- _TASK TO COMPLETE_: Give the whole listing below once more, exactly, without pictures.

┄┄┄┄┄┄┄┄┄┄┄┄┄┄┄┄┄┄┄┄

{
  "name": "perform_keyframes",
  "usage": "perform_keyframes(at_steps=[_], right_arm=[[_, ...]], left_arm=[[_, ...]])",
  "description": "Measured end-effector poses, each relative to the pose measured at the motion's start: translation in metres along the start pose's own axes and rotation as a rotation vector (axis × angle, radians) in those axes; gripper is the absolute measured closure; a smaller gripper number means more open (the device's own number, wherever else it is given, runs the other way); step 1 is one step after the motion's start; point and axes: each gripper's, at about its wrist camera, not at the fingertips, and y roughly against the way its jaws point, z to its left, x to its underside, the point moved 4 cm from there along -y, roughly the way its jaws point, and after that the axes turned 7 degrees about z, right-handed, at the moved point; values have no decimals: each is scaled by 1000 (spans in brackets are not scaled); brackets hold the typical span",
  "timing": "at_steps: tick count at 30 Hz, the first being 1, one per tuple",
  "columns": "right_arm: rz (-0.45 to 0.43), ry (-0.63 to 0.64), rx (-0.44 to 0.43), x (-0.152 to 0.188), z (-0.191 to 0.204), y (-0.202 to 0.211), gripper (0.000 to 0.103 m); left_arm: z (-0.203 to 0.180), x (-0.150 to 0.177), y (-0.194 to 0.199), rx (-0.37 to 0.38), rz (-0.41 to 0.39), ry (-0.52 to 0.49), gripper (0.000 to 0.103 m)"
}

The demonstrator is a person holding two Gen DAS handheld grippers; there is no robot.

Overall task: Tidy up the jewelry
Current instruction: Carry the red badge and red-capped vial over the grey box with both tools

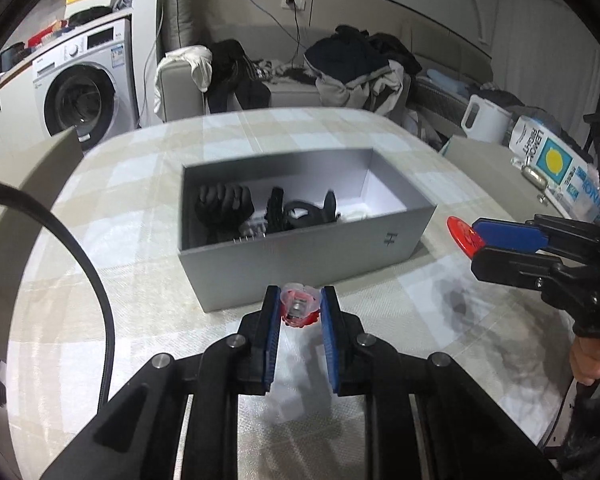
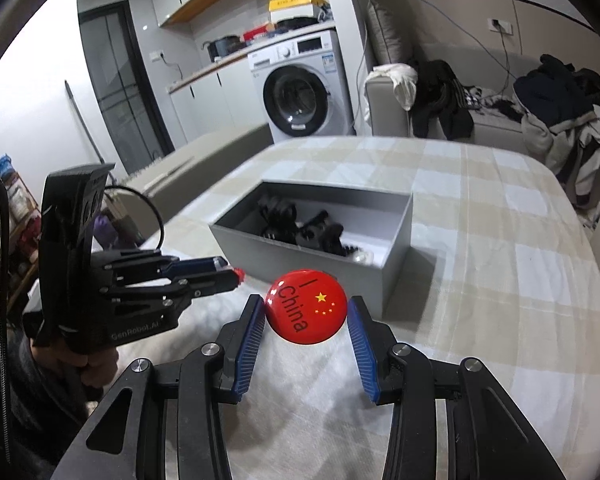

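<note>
Both grippers level — trinket [image 1: 299, 309], badge [image 2: 306, 306]

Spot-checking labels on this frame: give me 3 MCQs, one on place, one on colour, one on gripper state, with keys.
1. Where is the grey box relative to the two grippers?
A. Beyond their fingertips, on the checked tablecloth
B. Behind the camera
C. On the sofa

2. What colour is the round "I China" badge in the right gripper?
A. Blue
B. Red with yellow stars
C. Green

3. What is the state of the left gripper?
A. Wide open, empty
B. Shut on the small red and clear pin
C. Out of view

Key:
1 A: both wrist views show the box ahead of the fingers, on the cloth.
2 B: the right wrist view shows a red face with yellow stars.
3 B: the left wrist view shows the pin between the blue pads.
</note>
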Motion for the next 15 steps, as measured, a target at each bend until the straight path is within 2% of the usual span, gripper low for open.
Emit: perform_keyframes(at_steps=[9,15], right_arm=[[-70,-20,-11,-22,0,13,62],[-105,-40,-12,-37,-3,13,62]], left_arm=[[4,-22,21,-8,-100,22,89],[9,-33,22,-6,-139,40,89]])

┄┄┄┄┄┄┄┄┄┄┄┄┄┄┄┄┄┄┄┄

- _WRITTEN RESPONSE_:
{
  "name": "perform_keyframes",
  "usage": "perform_keyframes(at_steps=[_], right_arm=[[_, ...]], left_arm=[[_, ...]])",
  "description": "Measured end-effector poses, each relative to the pose measured at the motion's start: translation in metres along the start pose's own axes and rotation as a rotation vector (axis × angle, radians) in those axes; gripper is the absolute measured closure; a smaller gripper number means more open (the device's own number, wherever else it is given, runs the other way); step 1 is one step after the motion's start; point and axes: each gripper's, at about its wrist camera, not at the fingertips, and y roughly against the way its jaws point, z to its left, x to its underside, the point moved 4 cm from there along -y, roughly the way its jaws point, and after that the axes turned 7 degrees about z, right-handed, at the moved point; values have no decimals: each is scaled by 1000 (spans in brackets are not scaled); brackets hold the typical span",
  "timing": "at_steps: tick count at 30 Hz, the first being 1, one per tuple",
  "columns": "right_arm: rz (-0.45 to 0.43), ry (-0.63 to 0.64), rx (-0.44 to 0.43), x (-0.152 to 0.188), z (-0.191 to 0.204), y (-0.202 to 0.211), gripper (0.000 to 0.103 m); left_arm: z (-0.203 to 0.180), x (-0.150 to 0.177), y (-0.194 to 0.199), rx (-0.37 to 0.38), rz (-0.41 to 0.39), ry (-0.52 to 0.49), gripper (0.000 to 0.103 m)"
}

The demonstrator is a person holding two Gen DAS handheld grippers; there is no robot.

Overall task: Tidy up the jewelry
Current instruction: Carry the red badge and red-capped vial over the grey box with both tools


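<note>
Both grippers level — trinket [image 1: 299, 309], badge [image 2: 306, 306]

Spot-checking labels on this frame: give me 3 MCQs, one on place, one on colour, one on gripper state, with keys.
1. Where is the grey box relative to the two grippers?
A. Beyond their fingertips, on the checked tablecloth
B. Behind the camera
C. On the sofa

2. What colour is the round "I China" badge in the right gripper?
A. Blue
B. Red with yellow stars
C. Green

3. What is the state of the left gripper?
A. Wide open, empty
B. Shut on the small red and clear pin
C. Out of view

Key:
1 A: both wrist views show the box ahead of the fingers, on the cloth.
2 B: the right wrist view shows a red face with yellow stars.
3 B: the left wrist view shows the pin between the blue pads.
</note>
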Motion for the next 15 steps, as measured, a target at each bend until the straight path is within 2% of the usual span, gripper low for open.
Emit: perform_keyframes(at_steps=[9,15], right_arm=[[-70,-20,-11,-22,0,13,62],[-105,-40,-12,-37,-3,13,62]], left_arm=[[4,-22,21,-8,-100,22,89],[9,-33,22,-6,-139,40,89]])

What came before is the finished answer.